A major issue up for discussion at the Dubai Future Forum was also climate change.

Angeliki Kapoglou, Strategy and Innovation Researcher, European Space Agency said “there is a clash between our climate ambitions and the energy reality. Annual clean energy investment worldwide will need to more than triple by 2030, to around $4 trillion.”

Jose Cordeiro, Vice Chair at Humanity Plus, spoke about achieving longer life. He noted that as tech giants like Amazon, Apple, Facebook, Google enter the biology, health and medicine sectors, the world is in the "middle of a technological revolution that will soon achieve radical life extension and indefinite lifespans," adding that "more and more people are now study aging as a disease."

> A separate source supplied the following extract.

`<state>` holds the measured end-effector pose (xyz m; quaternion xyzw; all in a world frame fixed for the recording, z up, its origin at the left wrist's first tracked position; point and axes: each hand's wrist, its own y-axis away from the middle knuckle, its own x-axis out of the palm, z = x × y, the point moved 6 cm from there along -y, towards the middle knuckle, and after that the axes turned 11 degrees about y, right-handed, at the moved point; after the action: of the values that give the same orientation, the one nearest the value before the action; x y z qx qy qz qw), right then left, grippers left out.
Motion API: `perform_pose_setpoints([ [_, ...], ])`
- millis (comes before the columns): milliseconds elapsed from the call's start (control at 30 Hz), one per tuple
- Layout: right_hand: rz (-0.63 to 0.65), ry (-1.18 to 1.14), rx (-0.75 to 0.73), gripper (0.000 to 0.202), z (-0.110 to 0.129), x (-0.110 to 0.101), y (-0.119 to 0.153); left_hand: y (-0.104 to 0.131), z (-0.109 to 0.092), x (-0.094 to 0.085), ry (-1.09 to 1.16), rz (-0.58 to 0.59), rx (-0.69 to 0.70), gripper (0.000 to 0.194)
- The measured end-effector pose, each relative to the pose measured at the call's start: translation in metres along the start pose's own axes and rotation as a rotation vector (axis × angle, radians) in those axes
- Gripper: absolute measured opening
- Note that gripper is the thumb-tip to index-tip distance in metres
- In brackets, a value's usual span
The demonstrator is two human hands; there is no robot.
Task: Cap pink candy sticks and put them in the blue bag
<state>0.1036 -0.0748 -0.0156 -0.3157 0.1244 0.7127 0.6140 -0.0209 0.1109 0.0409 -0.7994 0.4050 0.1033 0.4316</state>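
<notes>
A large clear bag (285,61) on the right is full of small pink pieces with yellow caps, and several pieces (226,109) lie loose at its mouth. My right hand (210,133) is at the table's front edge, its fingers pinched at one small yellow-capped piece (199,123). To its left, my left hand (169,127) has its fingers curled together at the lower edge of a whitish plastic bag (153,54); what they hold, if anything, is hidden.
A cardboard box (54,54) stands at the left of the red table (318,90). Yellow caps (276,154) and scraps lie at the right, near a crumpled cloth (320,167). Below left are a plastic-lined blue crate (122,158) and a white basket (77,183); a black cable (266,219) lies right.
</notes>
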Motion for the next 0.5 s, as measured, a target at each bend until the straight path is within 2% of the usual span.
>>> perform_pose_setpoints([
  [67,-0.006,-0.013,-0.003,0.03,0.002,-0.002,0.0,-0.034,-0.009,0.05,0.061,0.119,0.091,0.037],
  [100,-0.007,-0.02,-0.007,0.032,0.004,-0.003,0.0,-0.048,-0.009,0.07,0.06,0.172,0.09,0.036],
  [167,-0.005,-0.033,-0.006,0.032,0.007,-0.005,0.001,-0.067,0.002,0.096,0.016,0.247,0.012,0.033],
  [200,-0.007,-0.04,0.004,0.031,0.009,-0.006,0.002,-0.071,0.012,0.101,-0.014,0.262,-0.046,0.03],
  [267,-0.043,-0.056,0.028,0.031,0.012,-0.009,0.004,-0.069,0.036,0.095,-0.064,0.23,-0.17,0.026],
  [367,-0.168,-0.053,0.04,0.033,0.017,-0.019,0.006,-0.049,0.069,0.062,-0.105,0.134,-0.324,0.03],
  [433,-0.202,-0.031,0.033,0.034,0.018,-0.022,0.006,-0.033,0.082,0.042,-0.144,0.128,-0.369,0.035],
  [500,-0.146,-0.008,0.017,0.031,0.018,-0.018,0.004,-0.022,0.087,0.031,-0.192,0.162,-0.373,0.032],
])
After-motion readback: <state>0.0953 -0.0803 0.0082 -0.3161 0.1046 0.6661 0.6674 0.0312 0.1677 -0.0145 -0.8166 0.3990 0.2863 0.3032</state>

Experts also heard of a world where hydrogen will be extracted from seawater to create a new era of renewable energy and that the total value of investments in the space industry could reach USD 20 trillion by 2040.

The event was organised by the Dubai Future Foundation, which plans to make it an annual gathering.

Museum of the Future

The Dubai Future Forum was held in what many call the most beautiful building in the world - the Museum of the Future.

The metallic structure on Sheikh Zayed Road with giant Arabic calligraphy that could easily be mistaken for an art installation opened its doors to the public in February earlier this year.

Rather than a typical museum that showcases the past, the museum looks at what life will be like in 2071 - 100 years after the founding of UAE - using tech like artificial intelligence plus augmented and virtual reality to provide visitors with experiences about what life will be like in the future not just on earth, but in outer space as well.